At the plate, while he’s only been about league average against right-handed pitching over the last two seasons, he did an excellent job of handling right-handers in the earlier part of his career. Though they can do better on the lefty bench bat front, for a Jays team that has lately been giving at-bats to Joe Panik, this is definitely an upgrade as well.
I’m just saying maybe don’t go out and buy yourself a Blue Jays “Dickerson” jersey just yet.
Going the other way: Joe Panik and Andrew McSomething
If you’re a front office that is going to hire a manager based on things other than his ability to squeeze the best out of his in-game management, and who sometimes makes weird decisions with personnel and ends up having trust in guys whose play doesn’t merit that trust, it is imperative that you do everything you can to manager-proof your roster.
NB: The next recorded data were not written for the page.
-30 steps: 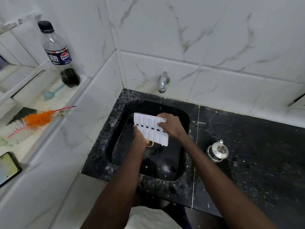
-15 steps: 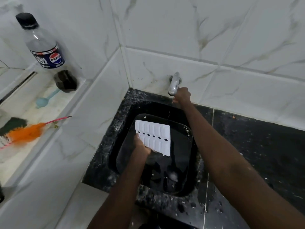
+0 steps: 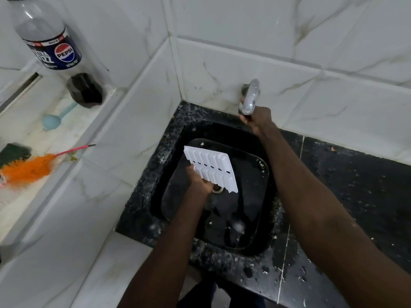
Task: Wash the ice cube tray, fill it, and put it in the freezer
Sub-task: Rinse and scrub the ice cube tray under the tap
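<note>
ice cube tray (image 3: pixel 210 171) tilted underside up over sink (image 3: pixel 155 165), pinched at near edge by left hand (image 3: pixel 199 180). right hand (image 3: pixel 259 121) curled round tap (image 3: pixel 250 97) behind sink. likely light, stiff, slick wet; best gripped by rim.

White veined wall tiles (image 3: pixel 244 30) corner above a black speckled counter (image 3: pixel 360 207), beside what may be a window ledge (image 3: pixel 66 134).

White ice cube tray (image 3: pixel 213 161), black speckled sink (image 3: pixel 153 165), white tiles (image 3: pixel 244 30) (grey marble veining), orange brush (image 3: pixel 26 170).
</note>
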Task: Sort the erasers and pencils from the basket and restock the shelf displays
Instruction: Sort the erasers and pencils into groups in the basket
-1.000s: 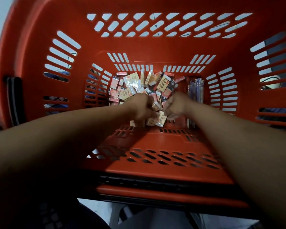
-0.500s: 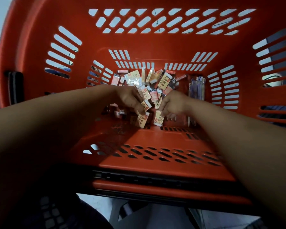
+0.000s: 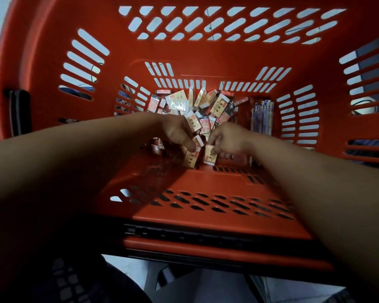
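Note:
Both my arms reach down into a deep red plastic basket point(image 3: 206, 182). A heap of small boxed erasers point(image 3: 206, 103) in orange-and-cream sleeves lies at the far end of its floor. My left hand point(image 3: 175, 132) is curled at the near edge of the heap and pinches an eraser point(image 3: 190, 157). My right hand point(image 3: 228, 138) is curled beside it and pinches another eraser point(image 3: 210, 157). A bundle of pencils point(image 3: 263, 117) with blue caps lies along the right side of the floor, apart from both hands.
The basket's slotted walls rise high on all sides. A black handle mount point(image 3: 20, 110) sits on the left wall. Below the near rim I see pale floor point(image 3: 127, 267) and a grey stool leg point(image 3: 153, 278).
My left hand has drawn back from the middle of the heap toward the near side. Each hand now has an eraser between its fingertips. The view has dipped slightly.

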Available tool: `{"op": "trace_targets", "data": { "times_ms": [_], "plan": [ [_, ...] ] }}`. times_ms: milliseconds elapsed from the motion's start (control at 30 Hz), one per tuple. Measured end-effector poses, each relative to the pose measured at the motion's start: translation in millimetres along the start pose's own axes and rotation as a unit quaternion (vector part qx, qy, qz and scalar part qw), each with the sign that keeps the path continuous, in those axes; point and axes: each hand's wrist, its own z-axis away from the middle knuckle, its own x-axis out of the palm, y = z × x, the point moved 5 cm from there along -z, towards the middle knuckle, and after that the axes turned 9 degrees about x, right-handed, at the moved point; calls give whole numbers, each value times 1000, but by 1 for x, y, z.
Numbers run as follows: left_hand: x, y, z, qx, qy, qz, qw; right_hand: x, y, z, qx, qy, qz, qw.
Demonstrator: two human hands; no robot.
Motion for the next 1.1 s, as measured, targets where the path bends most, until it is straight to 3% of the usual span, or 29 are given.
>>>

This move takes the Blue Jays a big step in that direction.
Gone is Joe Panik, an OK player across the board, but clearly not the guy who produced a 106 wRC+ over his first 1,800 plate appearances in the majors. He can do a little bit of everything, but none of it especially well. We were seeing too much lately of a below average defender who was slashing .246/.293/.351. He may not have been the Jays' biggest problem, but his was a spot on the roster that the team needed to upgrade.
The other piece moving here, per my former colleague, Kaitlyn McGrath of the Athletic, is Andrew McInvale, a player who I’ve definitely heard of before and definitely haven’t had to double check the spelling of his name every single time I’ve written it. No disrespect intended to the young right-hander, who despite some problems walking guys has had a nice, high-strikeout season so far as a reliever in Double-A. It's just that 37th round guys aren't usually prospects of consequence.
That’s not to say that it’s impossible that the 24-year-old could one day make an impact for the Marlins. But Nick is absolutely correct here:
Scott Mitchell @ScottyMitchTSNProspect heading to Marlins from #BlueJays is Double-A right-hander Andrew McInvale, per source. He was a 37th round pick in 2019.
The cost in terms of player value here was truly minimal, with the bigger thing being the fact that the Jays used their financial muscle to get a jump on the relief market and add a genuine upgrade in an area of need. They get a solid reliever and a “lottery ticket” in exchange for a couple guys they had no use for and the willingness to spend like bigger market team. It’s a small deal, and probably not a game-changer itself, but it’s hard not to love it for the Blue Jays.
Now keep the bullpen upgrades coming!